### EXERCISE PROMPT
Since pictures do not belong in the copy, please repeat every record below exactly without them.

### THE RECORDS
=== Begin Enclosure ===
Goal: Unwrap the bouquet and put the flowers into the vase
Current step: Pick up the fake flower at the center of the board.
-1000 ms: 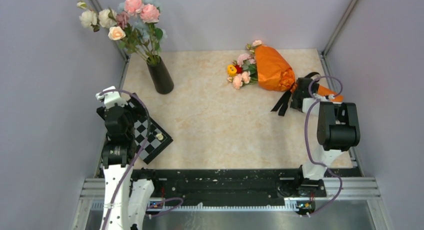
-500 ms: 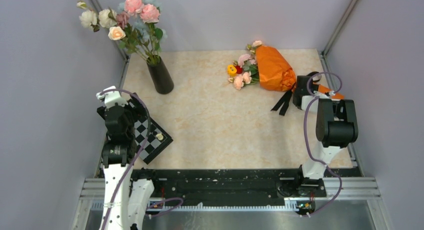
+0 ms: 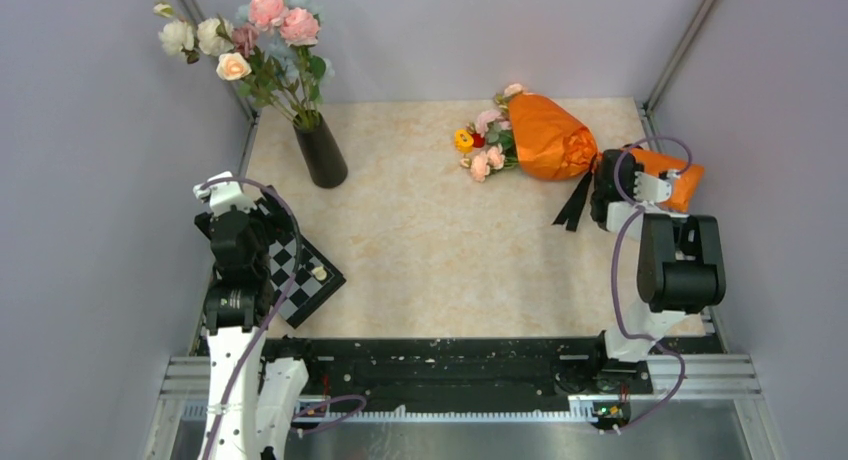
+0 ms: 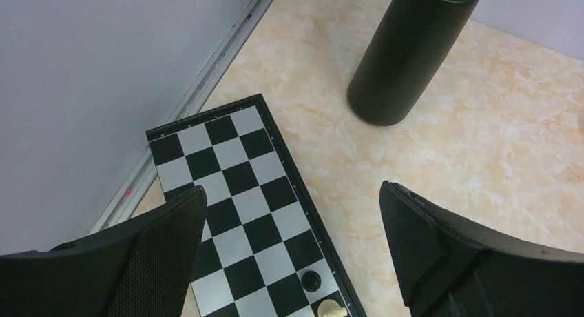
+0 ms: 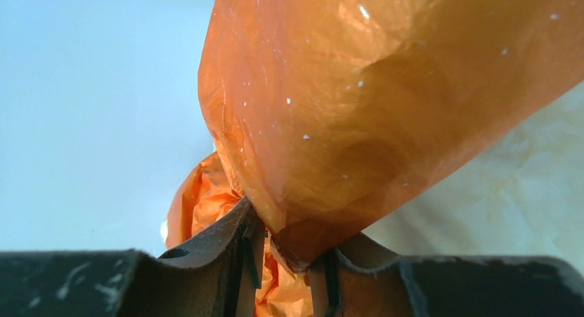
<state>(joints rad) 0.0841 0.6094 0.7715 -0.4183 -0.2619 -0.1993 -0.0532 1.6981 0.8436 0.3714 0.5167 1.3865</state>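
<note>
The right gripper (image 5: 286, 242) is clamped on the bouquet (image 3: 548, 138) — orange paper crumpled between its jaws — which lies at the far right, its flowers (image 3: 482, 148) pointing left. The left gripper (image 4: 290, 193) hangs with jaws wide apart over a chessboard (image 4: 234, 193), near the vase (image 3: 321, 152) at far left.

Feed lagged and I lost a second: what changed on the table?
The right gripper closed its jaws on the narrow paper end of the bouquet, shifting it slightly right. The left gripper, vase and chessboard stayed put.
</note>
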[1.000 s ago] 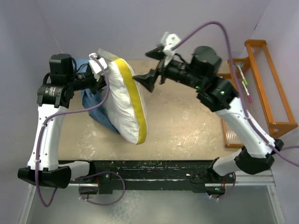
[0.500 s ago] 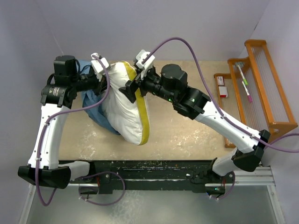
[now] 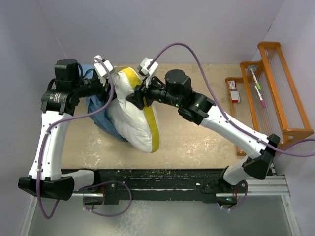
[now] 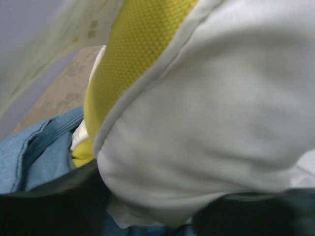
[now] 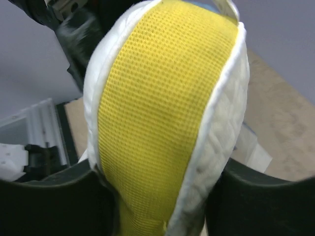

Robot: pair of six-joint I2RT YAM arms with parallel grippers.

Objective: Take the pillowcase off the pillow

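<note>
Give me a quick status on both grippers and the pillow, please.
Right gripper open, straddling the pillow's yellow band. Left gripper against the pillow, closure unclear. Pillowcase bunched behind the pillow, mostly off. Nothing in the way.

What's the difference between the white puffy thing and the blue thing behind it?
The pillow is cream-white and quilted with a yellow band; the pillowcase is plain slate blue. The pillow is plump and stands on edge, while the pillowcase hangs limp and wrinkled beside it. The pillow is mostly bare and sits between both grippers, right gripper and left gripper; the pillowcase lies bunched on the left. Both are soft.
</note>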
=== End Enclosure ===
### TASK SOLUTION
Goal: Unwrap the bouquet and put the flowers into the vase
Current step: Pick up the fake flower at the center of the board.
-1000 ms: 
-500 ms: 
+0 ms: 
+0 ms: 
+0 ms: 
<state>(joints rad) 0.0841 0.6094 0.7715 -0.4183 -0.2619 -0.1993 -0.0532 1.6981 0.8436 0.3714 0.5167 1.3865</state>
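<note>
The right gripper (image 5: 286, 242) is clamped on the bouquet (image 3: 548, 138) — orange paper crumpled between its jaws — which lies at the far right, its flowers (image 3: 482, 148) pointing left. The left gripper (image 4: 290, 193) hangs with jaws wide apart over a chessboard (image 4: 234, 193), near the vase (image 3: 321, 152) at far left.

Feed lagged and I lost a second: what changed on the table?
The right gripper closed its jaws on the narrow paper end of the bouquet, shifting it slightly right. The left gripper, vase and chessboard stayed put.
</note>
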[1.000 s ago] 
[0.500 s ago] 
[now] 
[now] 
[now] 

Robot: pair of six-joint I2RT YAM arms with parallel grippers.

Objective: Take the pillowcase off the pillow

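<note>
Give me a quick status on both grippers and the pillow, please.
Right gripper open, straddling the pillow's yellow band. Left gripper against the pillow, closure unclear. Pillowcase bunched behind the pillow, mostly off. Nothing in the way.

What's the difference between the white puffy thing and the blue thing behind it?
The pillow is cream-white and quilted with a yellow band; the pillowcase is plain slate blue. The pillow is plump and stands on edge, while the pillowcase hangs limp and wrinkled beside it. The pillow is mostly bare and sits between both grippers, right gripper and left gripper; the pillowcase lies bunched on the left. Both are soft.
</note>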

The output shown is complete.